— AIM OF THE TASK —
Reprint the entire listing exactly.

— MATERIAL PROVIDED —

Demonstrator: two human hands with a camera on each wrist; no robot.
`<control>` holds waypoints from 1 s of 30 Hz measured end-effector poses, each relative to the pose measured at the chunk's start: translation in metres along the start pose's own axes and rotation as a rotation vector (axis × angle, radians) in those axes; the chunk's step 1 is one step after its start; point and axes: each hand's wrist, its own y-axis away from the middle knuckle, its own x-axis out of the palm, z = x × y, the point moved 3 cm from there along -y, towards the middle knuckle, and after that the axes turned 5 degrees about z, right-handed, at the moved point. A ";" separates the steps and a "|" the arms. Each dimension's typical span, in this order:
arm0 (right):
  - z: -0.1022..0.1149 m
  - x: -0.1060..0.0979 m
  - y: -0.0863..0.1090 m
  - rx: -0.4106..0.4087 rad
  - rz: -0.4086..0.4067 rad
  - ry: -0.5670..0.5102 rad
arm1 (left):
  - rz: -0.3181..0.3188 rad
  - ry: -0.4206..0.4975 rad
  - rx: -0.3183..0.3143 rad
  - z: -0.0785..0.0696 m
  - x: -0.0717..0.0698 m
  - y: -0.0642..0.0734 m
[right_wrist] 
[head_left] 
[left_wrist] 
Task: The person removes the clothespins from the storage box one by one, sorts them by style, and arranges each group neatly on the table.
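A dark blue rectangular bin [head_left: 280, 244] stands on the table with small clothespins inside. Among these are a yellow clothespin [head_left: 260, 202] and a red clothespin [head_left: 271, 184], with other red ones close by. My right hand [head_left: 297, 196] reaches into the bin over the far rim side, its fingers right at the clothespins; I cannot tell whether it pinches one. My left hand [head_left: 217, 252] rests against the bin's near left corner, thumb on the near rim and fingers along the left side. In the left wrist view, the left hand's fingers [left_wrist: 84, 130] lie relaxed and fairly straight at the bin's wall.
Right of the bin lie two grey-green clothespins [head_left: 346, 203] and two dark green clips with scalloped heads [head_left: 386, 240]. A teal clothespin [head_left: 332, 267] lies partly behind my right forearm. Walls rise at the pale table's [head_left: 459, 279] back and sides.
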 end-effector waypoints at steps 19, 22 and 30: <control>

— TASK ANSWER —
Demonstrator: two human hands with a camera on each wrist; no robot.
`<control>` holds waypoints from 1 s of 30 Hz measured end-effector poses, each relative to the pose measured at the chunk's start: translation in metres along the start pose's own axes and rotation as a rotation vector (axis × angle, radians) in those axes; the chunk's step 1 is one step after its start; point and axes: each hand's wrist, its own y-axis away from the middle knuckle, its own x-axis out of the palm, z = x × y, the point moved 3 cm from there along -y, towards the middle knuckle, and after that the axes turned 5 degrees about z, right-handed, at the moved point. A ";" separates the steps and a "|" the arms. Each dimension's typical span, in this order:
arm0 (right):
  - z: -0.1022..0.1149 m
  - x: -0.1060..0.0979 m
  - y: -0.0863..0.1090 m
  - rx: -0.4106..0.4087 rad
  - rz: -0.4086..0.4067 rad
  - ry: -0.5670..0.5102 rad
arm1 (left):
  - rz: -0.3181..0.3188 rad
  - ry: -0.4206..0.4975 rad
  - rx: -0.3183..0.3143 rad
  - z: -0.0785..0.0696 m
  - x: -0.0717..0.0698 m
  - y: -0.0642..0.0734 m
[right_wrist] 
[head_left] 
[left_wrist] 
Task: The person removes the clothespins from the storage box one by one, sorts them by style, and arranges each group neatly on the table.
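A dark blue rectangular bin [head_left: 280, 244] stands on the table with small clothespins inside. Among these are a yellow clothespin [head_left: 260, 202] and a red clothespin [head_left: 271, 184], with other red ones close by. My right hand [head_left: 297, 196] reaches into the bin over the far rim side, its fingers right at the clothespins; I cannot tell whether it pinches one. My left hand [head_left: 217, 252] rests against the bin's near left corner, thumb on the near rim and fingers along the left side. In the left wrist view, the left hand's fingers [left_wrist: 84, 130] lie relaxed and fairly straight at the bin's wall.
Right of the bin lie two grey-green clothespins [head_left: 346, 203] and two dark green clips with scalloped heads [head_left: 386, 240]. A teal clothespin [head_left: 332, 267] lies partly behind my right forearm. Walls rise at the pale table's [head_left: 459, 279] back and sides.
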 end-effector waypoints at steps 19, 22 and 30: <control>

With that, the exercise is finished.